そこから「exit」へ。キキモは彼女たちの痕跡を見つけたという。どうやら転生し、また3人で“Perfume”として活動しているらしい。その様子を表すように、メインステージで輪になった3人が互いの手を取り合ったところでエンドロールが流れる。「これからだって、きっと大丈夫」――。キキモの最後の言葉は、『ネビュラロマンス』という物語上の彼女たちにも、現実世界で生きる彼女たちにも重なった。
「Are you ready to dance?」という文字がスクリーンに表示され、ここからは現実世界の“Perfume”としてのステージが始まる。「ポリリズム」「Butterfly」「edge」「チョコレイト・ディスコ」といった人気曲を集めた「Perfume ZO/Z5 Reeeeemix」に続き、ライブではお馴染みの「P.T.A.」のコーナー。客席からは終始大きな歓声があがり、ステージ上の3人も笑顔を見せながら、ファンとコミュニケーションを取っていった。
「ライブは生きがい。このために生きてきたんだなって思います」と、今日を振り返ってしみじみと語ったあ~ちゃん。かしゆかも、昨日の発表があって不安を感じていたというが、「今日ライブをやって、大丈夫だなって思いました」と安堵の表情を浮かべ、「私たち3人は繋がっています」と力強い言葉を投げかける。のっちも、「真面目な3人ですけど、選択をしていける自由さだったり、軽やかさがあったことに、自分のことながら感動した」と今回の決断について想いを明かし、そのうえで「“人生ともに”と思っていますので」と、また必ずPerfumeとしてファンの前に戻ってくることを誓った。
「ずっとずっと一緒にいられるために、3人が新しい挑戦をするという宣言でした」「カムバックするその日まで、みんな元気でいてね!」とあ~ちゃんが呼びかけ、25年を振り返る映像が流れたところで、「巡ループ」へと続いていく。
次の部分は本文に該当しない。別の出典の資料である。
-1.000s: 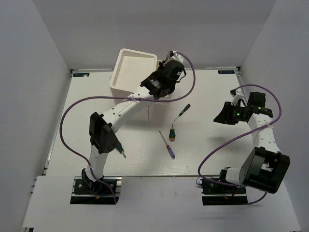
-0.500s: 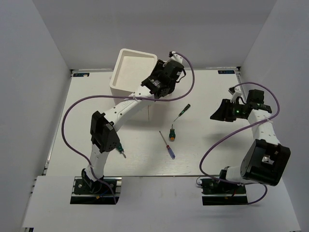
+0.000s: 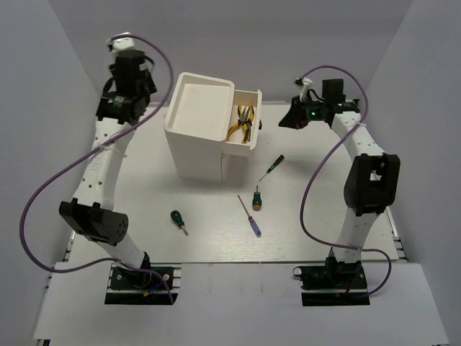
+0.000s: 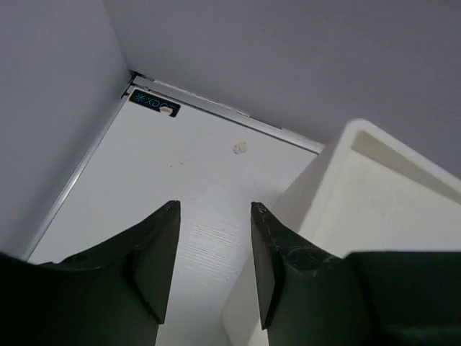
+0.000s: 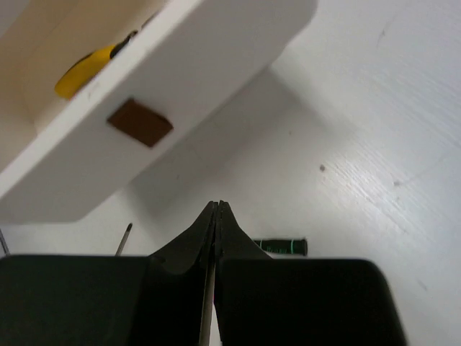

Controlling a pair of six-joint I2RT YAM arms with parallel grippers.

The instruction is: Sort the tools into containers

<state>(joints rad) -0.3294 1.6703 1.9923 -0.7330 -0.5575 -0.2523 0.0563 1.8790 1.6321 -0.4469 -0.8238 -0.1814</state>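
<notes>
The white cabinet (image 3: 202,137) stands at the back. Its top drawer (image 3: 251,140) is pulled out to the right and holds yellow-handled pliers (image 3: 241,124). My left gripper (image 3: 119,102) is open and empty, raised left of the cabinet (image 4: 374,194) near the back left corner. My right gripper (image 3: 287,122) is shut and empty just right of the drawer's knob (image 5: 139,121); a yellow plier handle (image 5: 83,68) shows inside. On the table lie a thin dark-handled screwdriver (image 3: 273,166), a stubby screwdriver (image 3: 256,198), a thin blue-handled one (image 3: 251,216) and a green stubby one (image 3: 177,220).
White walls close in the table on the left, back and right. The dark screwdriver handle (image 5: 284,246) lies below my right gripper. The arm bases stand at the near edge.
My left arm swung from over the drawer to the back left, uncovering the pliers in the drawer. My right arm moved from the right side back towards the drawer front.
</notes>
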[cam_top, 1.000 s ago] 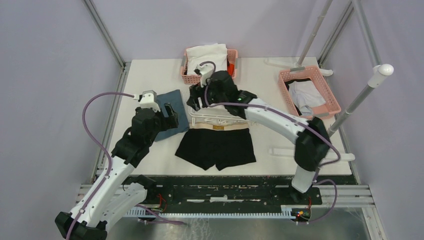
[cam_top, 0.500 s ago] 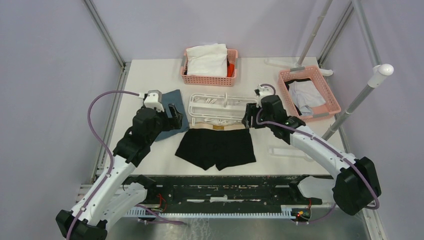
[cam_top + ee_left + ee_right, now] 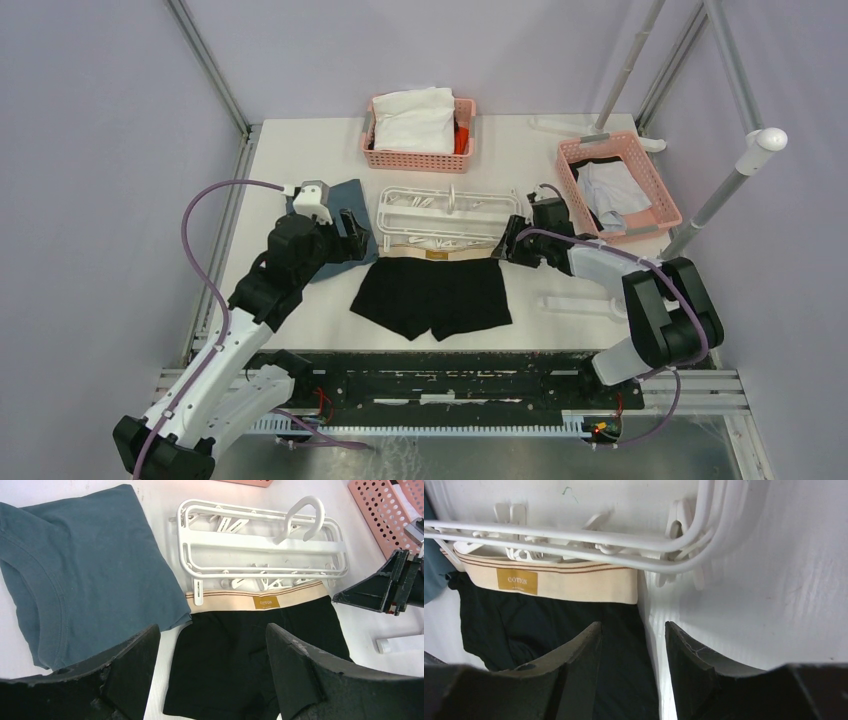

映像にも、ステージにも、ずっと固い絆を結んで一緒に歩んできた3人の姿がある。この先も彼女たちは、巡る季節をともに過ごしていくのだろう。その想いが込められているように感じたステージだった。
歌い終えた3人は、ウエディングドレスのような純白のドレスを身にまとい、まるでヴァージンロードを歩くようにして、センターステージから伸びる3つの花道を別々に進んでいく。会場に響きわたるのは、25から数字が下っていくカウントダウン。15年前の東京ドームでも行われた「GISHIKI」だ。ただし、前回が花道から全員がステージに集結したのに対し、今回はその逆である。数字が1になった瞬間、彼女たちはステージ下へと消えていく。
そして、スクリーンには「See you at the next stage」の文字。3人は新しい未来へと旅立っていったのだ。再会を約束するとともに――。